One of those fun things about Twitter is that you can end up communicating with unexpected people.  The other day I got a response from the Press Secretary for the Ontario Liberal party.  

We're in a bit of a mess in Ontario.  Economically we're on the wrong end of history.  Once Canada's manufacturing heartland, now that North Americans don't make anything and just wait for shipping containers to arrive, Ontario has fallen on rough times.

To resolve these economic issues, and perhaps to catch some soft righties in the next election, our liberal minority government has decided that they don't have to negotiate contracts, can mandate teachers, doctors, firemen and other unions back to work, and will drastically scale back our agreements to balance a budget that got blown to pieces by a financial crisis the public sector had absolutely nothing to do with (bankers aren't being looked at to chip in on the deficit).

From the twitter feed: 


The STRONG ACTION being referred to by the Liberal Press Secretary strikes me as disingenuous.
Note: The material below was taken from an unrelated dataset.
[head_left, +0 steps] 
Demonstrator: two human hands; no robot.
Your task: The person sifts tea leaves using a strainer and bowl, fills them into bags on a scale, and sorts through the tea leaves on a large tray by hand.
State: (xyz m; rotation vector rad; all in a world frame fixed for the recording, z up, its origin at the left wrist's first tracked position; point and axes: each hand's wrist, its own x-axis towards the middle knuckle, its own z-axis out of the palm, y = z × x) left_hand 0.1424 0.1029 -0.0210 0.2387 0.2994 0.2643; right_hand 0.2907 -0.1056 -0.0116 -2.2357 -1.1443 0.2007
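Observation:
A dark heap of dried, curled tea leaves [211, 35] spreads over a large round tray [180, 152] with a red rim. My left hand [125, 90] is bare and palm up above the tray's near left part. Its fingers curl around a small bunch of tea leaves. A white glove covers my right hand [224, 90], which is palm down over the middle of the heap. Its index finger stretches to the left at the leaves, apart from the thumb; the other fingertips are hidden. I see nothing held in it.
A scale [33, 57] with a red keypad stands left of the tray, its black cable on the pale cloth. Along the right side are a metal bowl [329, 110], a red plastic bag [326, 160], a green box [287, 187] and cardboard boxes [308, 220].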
From what I've seen of what's coming, strong action means freezing the pay of the lowest paid teachers and extending the pay grid so that the lowest paid teachers take even longer to make what more senior teachers doing the same work make.
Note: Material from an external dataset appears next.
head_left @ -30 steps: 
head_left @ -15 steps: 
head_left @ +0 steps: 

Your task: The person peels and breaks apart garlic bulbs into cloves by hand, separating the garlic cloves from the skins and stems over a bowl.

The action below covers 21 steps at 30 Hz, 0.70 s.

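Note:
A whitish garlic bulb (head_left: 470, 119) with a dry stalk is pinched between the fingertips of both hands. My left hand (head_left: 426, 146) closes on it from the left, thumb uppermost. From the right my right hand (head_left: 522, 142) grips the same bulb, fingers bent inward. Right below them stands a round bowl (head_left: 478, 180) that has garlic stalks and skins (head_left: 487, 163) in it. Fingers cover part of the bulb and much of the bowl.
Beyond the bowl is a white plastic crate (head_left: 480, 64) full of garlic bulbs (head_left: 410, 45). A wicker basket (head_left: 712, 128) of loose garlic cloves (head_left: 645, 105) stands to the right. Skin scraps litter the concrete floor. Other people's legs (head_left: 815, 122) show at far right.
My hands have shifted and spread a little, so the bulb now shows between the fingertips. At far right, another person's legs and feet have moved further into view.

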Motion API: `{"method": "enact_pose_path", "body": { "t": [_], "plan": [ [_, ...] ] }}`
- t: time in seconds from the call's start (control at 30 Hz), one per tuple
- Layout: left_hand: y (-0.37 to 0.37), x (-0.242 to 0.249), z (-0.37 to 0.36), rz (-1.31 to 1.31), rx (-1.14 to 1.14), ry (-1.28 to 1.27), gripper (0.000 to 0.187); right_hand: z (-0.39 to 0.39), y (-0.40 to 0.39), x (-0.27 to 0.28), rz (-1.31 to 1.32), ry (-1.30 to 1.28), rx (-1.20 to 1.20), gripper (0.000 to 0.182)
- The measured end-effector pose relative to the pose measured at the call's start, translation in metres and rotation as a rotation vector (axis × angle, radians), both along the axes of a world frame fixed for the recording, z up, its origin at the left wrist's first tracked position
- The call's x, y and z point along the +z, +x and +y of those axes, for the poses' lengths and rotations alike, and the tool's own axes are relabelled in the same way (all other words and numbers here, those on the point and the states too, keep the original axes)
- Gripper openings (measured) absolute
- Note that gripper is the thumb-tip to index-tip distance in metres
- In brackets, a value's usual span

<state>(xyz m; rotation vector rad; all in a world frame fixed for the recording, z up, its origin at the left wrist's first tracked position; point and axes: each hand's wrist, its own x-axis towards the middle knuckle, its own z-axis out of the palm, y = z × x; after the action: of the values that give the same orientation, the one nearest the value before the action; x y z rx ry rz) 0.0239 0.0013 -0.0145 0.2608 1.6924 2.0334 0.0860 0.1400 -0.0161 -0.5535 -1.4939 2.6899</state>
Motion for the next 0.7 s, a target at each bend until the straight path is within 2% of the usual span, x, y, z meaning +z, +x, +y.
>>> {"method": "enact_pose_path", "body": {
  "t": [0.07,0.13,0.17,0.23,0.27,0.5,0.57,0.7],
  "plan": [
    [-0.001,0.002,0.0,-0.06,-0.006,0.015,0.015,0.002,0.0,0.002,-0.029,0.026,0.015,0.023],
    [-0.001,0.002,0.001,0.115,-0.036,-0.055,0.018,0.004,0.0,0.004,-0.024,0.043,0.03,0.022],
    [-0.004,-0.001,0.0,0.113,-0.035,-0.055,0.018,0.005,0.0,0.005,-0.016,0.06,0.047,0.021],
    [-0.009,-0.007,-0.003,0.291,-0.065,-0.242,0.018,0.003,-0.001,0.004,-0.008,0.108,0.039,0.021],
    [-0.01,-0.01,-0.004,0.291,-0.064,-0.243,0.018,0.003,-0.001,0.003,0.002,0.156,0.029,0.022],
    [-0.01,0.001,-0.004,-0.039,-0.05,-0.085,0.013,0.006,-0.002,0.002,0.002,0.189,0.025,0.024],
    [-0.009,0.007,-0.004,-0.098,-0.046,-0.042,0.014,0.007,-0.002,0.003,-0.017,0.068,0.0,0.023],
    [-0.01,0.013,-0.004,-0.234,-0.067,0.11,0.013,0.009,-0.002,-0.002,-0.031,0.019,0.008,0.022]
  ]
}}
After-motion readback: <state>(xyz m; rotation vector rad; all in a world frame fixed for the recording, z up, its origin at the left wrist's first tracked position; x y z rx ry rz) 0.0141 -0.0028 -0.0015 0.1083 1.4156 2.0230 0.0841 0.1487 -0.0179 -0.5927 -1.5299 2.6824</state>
Teachers new to the profession are a pretty easy target.  They have little or no say in the union that will arbitrate the contract and they're so desperate for work, dangling at the bottom of a seniority system that cuts them first as our population produces less and less kids, that they're not likely to struggle too much as they get neutered.
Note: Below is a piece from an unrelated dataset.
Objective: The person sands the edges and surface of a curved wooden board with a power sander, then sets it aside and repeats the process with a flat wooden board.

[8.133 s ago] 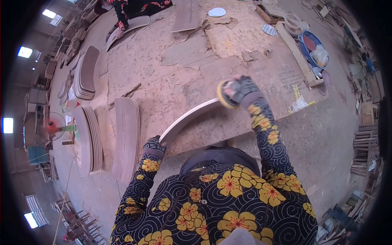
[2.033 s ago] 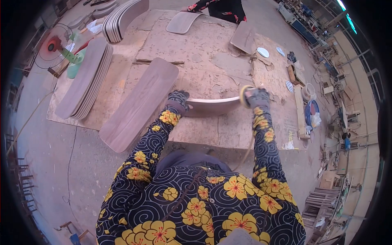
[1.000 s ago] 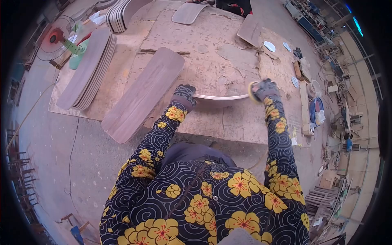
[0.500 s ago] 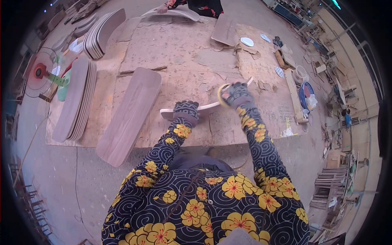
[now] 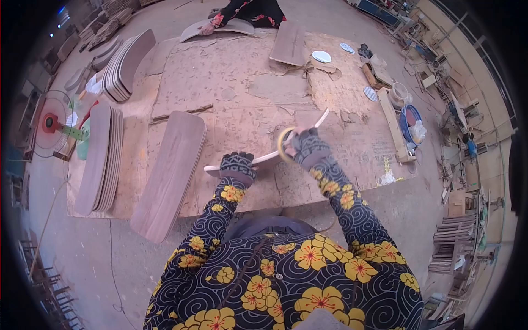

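My left hand (image 5: 237, 167), in a patterned fingerless glove, is closed around the near left part of a thin curved wooden board (image 5: 268, 159). The board is held on edge over the table, its right end pointing up and away. My right hand (image 5: 311, 147), gloved alike, is closed on a round yellow-rimmed disc (image 5: 282, 145) and presses it against the board's right half. Its fingertips are partly hidden and slightly blurred. Left of my left hand lies a flat brown board (image 5: 170, 173), overhanging the table's near edge.
Stacks of curved boards stand at the left (image 5: 102, 159) and far left (image 5: 129, 66) beside a fan (image 5: 49, 123). Across the table (image 5: 231, 121), another person's hand (image 5: 207, 27) rests on a curved board. White discs (image 5: 321, 56), a wooden bar (image 5: 395, 126) and a blue basin (image 5: 411, 124) are at right.
My right hand with the disc has slid a little toward me along the board, which slants more steeply. The whole view has shifted slightly. The other person's hand has moved along their board.
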A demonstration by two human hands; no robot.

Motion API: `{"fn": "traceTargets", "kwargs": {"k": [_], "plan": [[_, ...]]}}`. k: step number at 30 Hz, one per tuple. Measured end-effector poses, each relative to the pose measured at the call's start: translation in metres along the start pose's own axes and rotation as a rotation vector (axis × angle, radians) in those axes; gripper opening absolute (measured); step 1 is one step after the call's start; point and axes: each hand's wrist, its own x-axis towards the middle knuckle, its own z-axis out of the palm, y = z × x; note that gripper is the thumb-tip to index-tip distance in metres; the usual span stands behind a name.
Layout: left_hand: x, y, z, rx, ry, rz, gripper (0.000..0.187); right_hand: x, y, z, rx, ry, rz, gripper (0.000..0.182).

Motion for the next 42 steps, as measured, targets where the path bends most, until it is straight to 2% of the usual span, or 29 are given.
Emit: {"fn": "traceTargets", "kwargs": {"k": [1, 2, 3, 4, 6, 7, 9, 10, 12, 14, 16, 19, 21, 23, 25, 27, 29, 33, 35, 37, 39, 40, 41, 42], "plan": [[0.002, 0.000, 0.001, 0.008, -0.028, -0.008, 0.038, 0.001, -0.013, -0.025, 0.102, -0.105, 0.138, 0.043], [0.001, 0.002, -0.002, 0.015, -0.056, -0.017, 0.037, -0.001, 0.002, -0.007, 0.138, -0.079, 0.205, 0.044], [0.001, 0.004, -0.005, 0.020, -0.082, -0.029, 0.036, -0.004, 0.017, 0.011, 0.177, -0.050, 0.271, 0.046], [0.002, 0.003, -0.001, 0.034, -0.075, -0.038, 0.037, -0.003, 0.063, 0.052, 0.148, 0.112, 0.264, 0.051], [0.001, 0.003, 0.001, 0.058, -0.047, -0.035, 0.038, 0.031, 0.118, 0.001, -0.357, -0.328, 0.095, 0.039], [0.001, 0.005, -0.001, 0.065, -0.032, -0.030, 0.038, 0.036, 0.127, -0.011, -0.257, -0.331, 0.244, 0.037], [0.002, 0.008, -0.002, 0.091, -0.039, -0.049, 0.041, 0.039, 0.150, -0.002, -0.169, -0.257, 0.315, 0.033], [0.003, 0.007, -0.002, 0.094, -0.048, -0.058, 0.044, 0.036, 0.152, 0.015, -0.178, -0.186, 0.239, 0.033], [0.007, 0.008, -0.006, 0.100, -0.082, -0.082, 0.048, 0.034, 0.141, 0.034, -0.324, -0.222, 0.048, 0.034], [0.008, 0.009, -0.008, 0.091, -0.083, -0.095, 0.048, 0.001, 0.110, 0.085, -0.157, 0.348, -0.122, 0.036], [0.006, 0.008, -0.003, 0.098, -0.074, -0.095, 0.048, -0.019, 0.059, 0.090, 0.076, 0.266, -0.042, 0.043], [0.003, 0.013, -0.007, 0.126, -0.061, -0.090, 0.049, -0.027, 0.031, 0.076, 0.443, 0.146, 0.160, 0.049], [0.004, 0.013, -0.002, 0.145, -0.046, -0.104, 0.051, -0.009, 0.067, 0.079, 0.183, 0.084, 0.086, 0.040], [0.004, 0.013, -0.001, 0.158, -0.046, -0.119, 0.052, -0.004, 0.110, 0.059, 0.182, 0.222, 0.130, 0.033], [0.005, 0.013, 0.000, 0.163, -0.035, -0.119, 0.051, 0.015, 0.153, 0.021, -0.250, -0.063, -0.032, 0.029], [0.006, 0.013, 0.001, 0.172, -0.028, -0.125, 0.052, 0.027, 0.168, 0.013, -0.076, -0.082, 0.271, 0.028], [0.005, 0.014, 0.000, 0.195, -0.024, -0.128, 0.052, 0.026, 0.167, 0.017, 0.015, 0.003, 0.323, 0.027], [0.008, 0.014, 0.001, 0.201, -0.032, -0.138, 0.052, -0.014, 0.107, 0.069, 0.015, 0.364, -0.072, 0.027], [0.008, 0.014, -0.003, 0.201, -0.072, -0.147, 0.051, -0.003, 0.047, 0.027, 0.099, -0.099, -0.080, 0.026], [0.006, 0.017, -0.003, 0.240, -0.081, -0.136, 0.051, -0.015, 0.023, 0.041, 0.146, 0.184, -0.136, 0.026], [0.008, 0.022, -0.010, 0.228, -0.124, -0.158, 0.049, -0.012, 0.028, 0.050, 0.136, 0.258, -0.185, 0.027], [0.007, 0.023, -0.013, 0.222, -0.148, -0.173, 0.048, -0.001, 0.047, 0.052, 0.107, 0.189, -0.208, 0.027], [0.005, 0.023, -0.014, 0.215, -0.142, -0.176, 0.048, 0.012, 0.071, 0.054, 0.077, 0.119, -0.233, 0.027], [0.005, 0.024, -0.014, 0.206, -0.134, -0.179, 0.048, 0.026, 0.122, 0.082, 0.180, 0.131, -0.213, 0.029]]}}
My comments on twitter stand.  If this is really an emergency that requires STRONG (or even just drastic) action, then let's get serious about streamlining the education system without simply attacking its weakest employees.  My greatest fear is that gutting teacher pay will reduce the quality of the profession and ultimately jeopardize Ontario's excellent record in education.

EQAO is a massively expensive standardize testing system that we brought up from New Jersey that has produced nothing of value.  The US system which is so enamoured with standardized testing has dropped like a stone through world rankings, while Canada and Ontario especially have continued to produce some of the strongest students in the world.  Finland, one of the few places ahead of us, has removed standardized testing entirely.  Instead of cutting the income of thousands of young teachers across the province, that same generation you're frustrated with for not powering the economy like previous generations did, cut the EQAO, the entire thing, bin it.

Know how many places publicly fund Catholic schools like we do in Ontario?  None, just Ontario.  If we're really in a financial emergency, why is this a sacred cow?  Amalgamating Ontario's English Public, French Public, Catholic English and Catholic French schools into one system would allow for economies of scale and would prevent unfair distribution of resources.  It would also be fantastically cheaper than the current four tier system.

I have no problem with people funding their own education if their religious views and pocket books are deep enough, but expecting an evidently broke government to do it seems ridiculous. How about some real strong action Dalton?  If you're going to attack the youngest, lowest paid teachers, why not address gaping inadequacies in the system?  

I used to teach in the GTA.  My public school worked hard to integrate Canadians from all over the world, many of them ESL.  Whenever we saw Catholic school data from the same area, their ESL programs were drastically smaller.  Hearing them then crow about how high their literacy test scores were in comparison just made me angry.  When you can pick and choose your teachers and students to create a mono-cultural climate, you're likely to do better in standardized tests because you've standardized your population.  Let's get rid of that.

This isn't an indictment of religious or social expression in schools either.  My current school runs a religiously based international mission to great success, and it is open to all denominations.  At previous schools I've seen energetic and popular Christian, Muslim, Jewish, Hindu and other student groups who had a very positive influence on the school community.  Then again, I've also seen gay-straight alliances doing that, but only in public schools.

My last shot is at the union (of which I'm an active member).  Selling out our youngest members isn't a solution.  If this really is an 'all hands on deck' emergency, let's spread the joy.  How about teachers who stay past their retirement date not getting paid sick days?  These teachers are making top salary and are often staying on to plump up their already sizeable pension (one that will evidently have evaporated by the time boomers are done with it).  For every ten of them you shake loose into retirement, you'd be able to hire ten young, energetic new teachers at a 50+% saving... and then they could afford to start families, and buy houses and cars, which, you know, help the economy.

If this really is an emergency, I'm left wondering why the lowest paid people on the totem pole are bearing the brunt of it.

If this really is an emergency, I'm left wondering why we aren't cutting redundancy and pointless systems.

If it's just politics, then I can expect to pay for everyone else again and no amount of reason will change that.  My gen-x scepticism is running high.